Verso lo sciopero del 22 giugno
No alla "riforma del lavoro"
Cacciamo il governo dei banchieri
La "riforma" del lavoro Monti-Fornero è stata approvata in Senato. Ora la discussione passa alla Camera, dove nulla cambierà nella sostanza. Si tratta di uno dei più pesanti attacchi alla classe lavoratrice dal dopoguerra ad oggi, che arriva dopo decenni di manovre, leggi finanziarie che hanno progressivamente eroso i diritti conquistati dai lavoratori con le lotte degli anni Sessanta e Settanta. I governi di centrodestra, di centrosinistra e "tecnici", in ossequio alla volontà del grande capitale industriale e dei banchieri, hanno messo in discussione prima il diritto ad un lavoro a tempo indeterminato (governo Prodi), poi il contratto nazionale di lavoro (governo Berlusconi), ora persino le minime tutele contro il licenziamento, con la cancellazione dell'art. 18 (governo Monti).

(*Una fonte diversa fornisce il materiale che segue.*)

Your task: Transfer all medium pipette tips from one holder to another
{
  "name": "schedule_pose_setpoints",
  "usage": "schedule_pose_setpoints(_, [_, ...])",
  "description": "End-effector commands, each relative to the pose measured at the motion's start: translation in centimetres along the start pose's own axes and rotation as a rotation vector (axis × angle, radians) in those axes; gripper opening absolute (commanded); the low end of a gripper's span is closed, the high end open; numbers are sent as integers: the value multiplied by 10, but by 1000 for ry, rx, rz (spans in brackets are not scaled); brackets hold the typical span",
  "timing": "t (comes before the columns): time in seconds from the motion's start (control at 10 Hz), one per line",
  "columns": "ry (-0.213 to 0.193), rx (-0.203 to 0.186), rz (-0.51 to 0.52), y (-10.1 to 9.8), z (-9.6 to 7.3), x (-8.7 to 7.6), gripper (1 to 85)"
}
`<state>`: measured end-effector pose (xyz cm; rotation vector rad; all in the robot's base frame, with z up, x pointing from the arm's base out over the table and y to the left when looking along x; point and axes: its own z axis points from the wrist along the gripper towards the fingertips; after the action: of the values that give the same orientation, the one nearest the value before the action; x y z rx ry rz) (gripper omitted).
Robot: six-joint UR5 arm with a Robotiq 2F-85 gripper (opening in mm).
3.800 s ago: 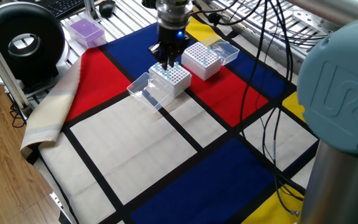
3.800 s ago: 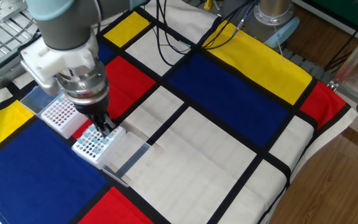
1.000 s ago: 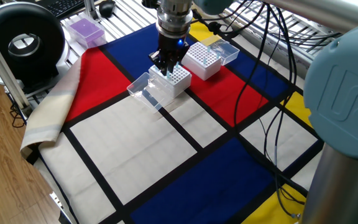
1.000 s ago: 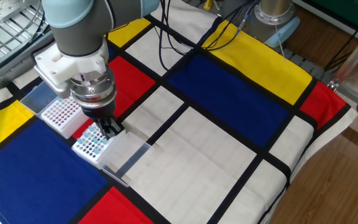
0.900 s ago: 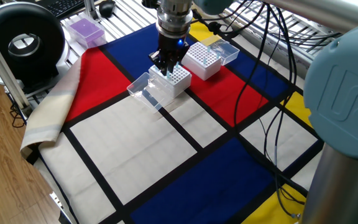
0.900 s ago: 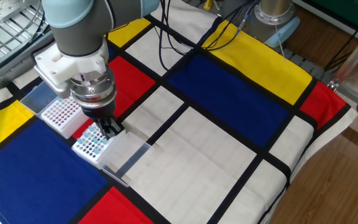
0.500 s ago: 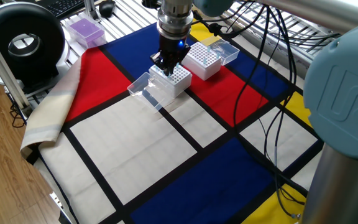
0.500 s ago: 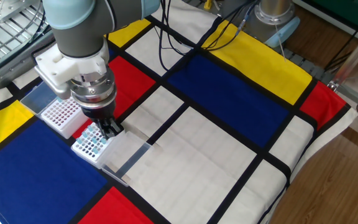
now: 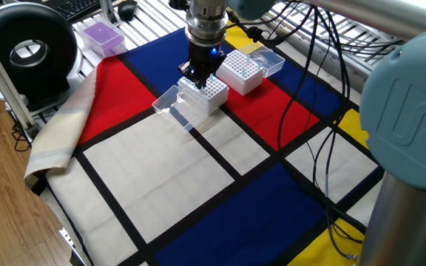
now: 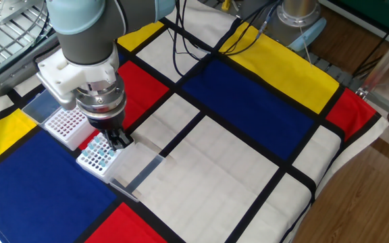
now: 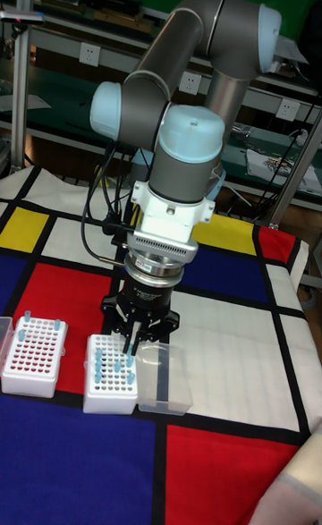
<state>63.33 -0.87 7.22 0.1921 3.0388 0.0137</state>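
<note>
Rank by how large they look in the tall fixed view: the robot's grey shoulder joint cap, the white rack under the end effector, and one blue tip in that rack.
1. Grey joint cap, clearly largest.
2. White rack.
3. One blue tip, far smallest.

The cap may sit nearer the camera, so this ranks apparent size only.

Bright, even overhead light is covering the worktop [image 9: 161, 177] in all three views. Shadows are staying faint and soft. The nearest arm housing [image 9: 409, 96] is appearing slightly blurred; no strong glare is showing.
</note>
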Motion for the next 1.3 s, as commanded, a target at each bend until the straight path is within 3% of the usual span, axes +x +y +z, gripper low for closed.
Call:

La "riforma" Monti-Fornero è simile alle misure di austerità che stanno applicando gli altri governi europei su mandato della Troika (Commissione europea, Banca centrale europea e Fondo onetario internazionale): ai governi con un alto debito pubblico viene richiesta l'attuazione di misure che lascino la massima libertà al mercato e allo sfruttamento padronale. Parallelamente, si porta a compimento l'opera di smantellamento dello stato sociale, con tagli miliardari alla spesa pubblica (la spending review, come eufemisticamente vengono definiti questi tagli indiscriminati). Se la riforma del lavoro verrà approvata, le aziende avranno la massima libertà di licenziare e nessun lavoratore avrà più alcuna garanzia di continuare a lavorare. Come ha precisato Monti, “solo in casi rarissimi ed eccezionali” i lavoratori avranno diritto al reintegro. Contemporaneamente, dopo aver approvato una "riforma" delle pensioni che ha drasticamente allungato l'età pensionabile, con questa "riforma" il governo oggi riduce persino i sussidi di disoccupazione e la cassa integrazione. E non è che l'inizio. La Fornero ha già annunciato l'intenzione di estendere la libertà di licenziamento anche ai lavoratori del pubblico impiego, già pesantemente tartassato: dal licenziamento di 180 mila precari della scuola all'introduzione della mobilità obbligatoria, dal blocco del turn over al blocco degli scatti stipendiali.
Ma
se le misure di austerità dei governi dei Paesi europei che si sono indebitati
per finanziare banche e imprese sono simili, molto diversa è la reazione da
parte dei lavoratori. Mentre in Grecia specialmente, ma anche in Spagna e
Portogallo, le masse sono scese in strada bloccando il Paese e portando avanti
azioni di sciopero prolungato, in Italia la reazione dei lavoratori non è stata
adeguata all'attacco in corso. Questo a causa anzitutto dell'operato delle
burocrazie sindacali di Cgil, Cisl e Uil che ancora esercitano un forte
controllo sulla maggioranza della classe lavoratrice. Mentre Bonanni e
Angeletti si sono limitati a qualche lamentela, approvando di fatto tutte le
nefandezze del governo Monti dopo aver sostenuto quelle di Berlusconi, la
Camusso ha chiamato a una mobilitazione meramente simbolica: scioperi
frammentati, di categoria, organizzati in giorni diversi in città diverse. E'
mancata la proclamazione dello sciopero generale e ora, a tempo quasi scaduto, Cgil,
Cisl e Uil annunciano un'altra innocua manifestazione nazionale il 16 giugno.
La
direzione della Fiom dopo lo sciopero generale di marzo ha messo in campo solo
azioni di sciopero a livello loocale, rinunciando a una mobilitazione su scala
nazionale e prolungata. E oggi si limita a proclamare manifestazioni meramente
simboliche il 13-14-15 giugno, senza prendere posizione sullo sciopero generale
del 22 giugno indetto dai sindacati di base. Questo conferma la subalternità
della direzione di Landini al progetto governista della sinistra di Vendola che
punta a un nuovo centrosinistra nonostante le precedenti disastrose esperienze
dei governi Prodi.
Anche
se in ritardo, i sindacati di base hanno proclamato lo sciopero generale per il
22 giugno.
E'
fondamentale partecipare a questa data, trasformando lo sciopero in un'azione
di lotta prolungata fino a piegare il governo, per respingere gli attacchi di
Monti e della Troika, nella prospettiva di un'alternativa di classe.